▸ What is expected
Starting at the line that contains "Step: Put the", copy each line through the end of the listing below. Include both ends and output nothing more.

▸ Recorded information

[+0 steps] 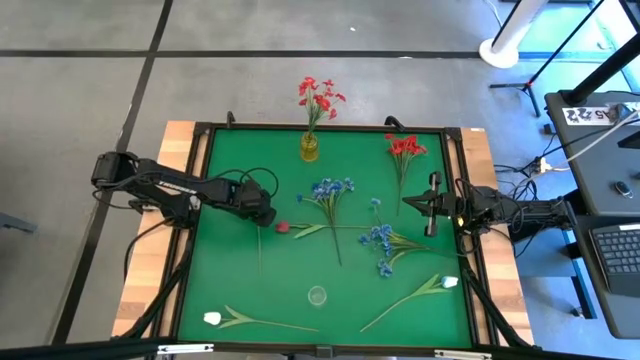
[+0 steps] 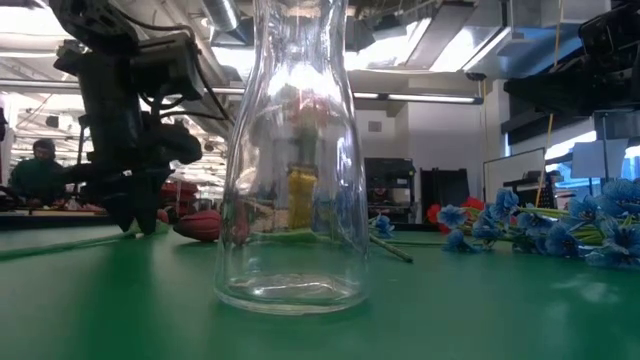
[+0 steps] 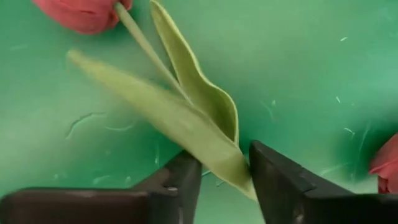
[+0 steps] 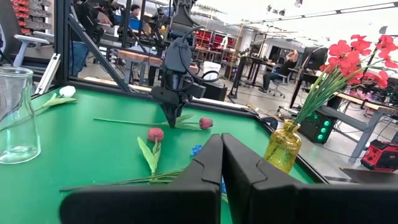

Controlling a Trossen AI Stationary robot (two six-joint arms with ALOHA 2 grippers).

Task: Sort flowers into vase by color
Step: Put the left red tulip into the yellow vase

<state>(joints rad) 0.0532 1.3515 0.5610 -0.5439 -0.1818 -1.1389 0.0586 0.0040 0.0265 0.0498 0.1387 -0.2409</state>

▸ Result for this exercise
Step: Put the left red tulip into the yellow vase

<state>(joints rad) 0.0532 1.3515 0.5610 -0.5439 -0.1818 -1.1389 0.0586 0.0040 0.0265 0.0498 0.1387 -0.2409</state>

The exercise was worked through completely.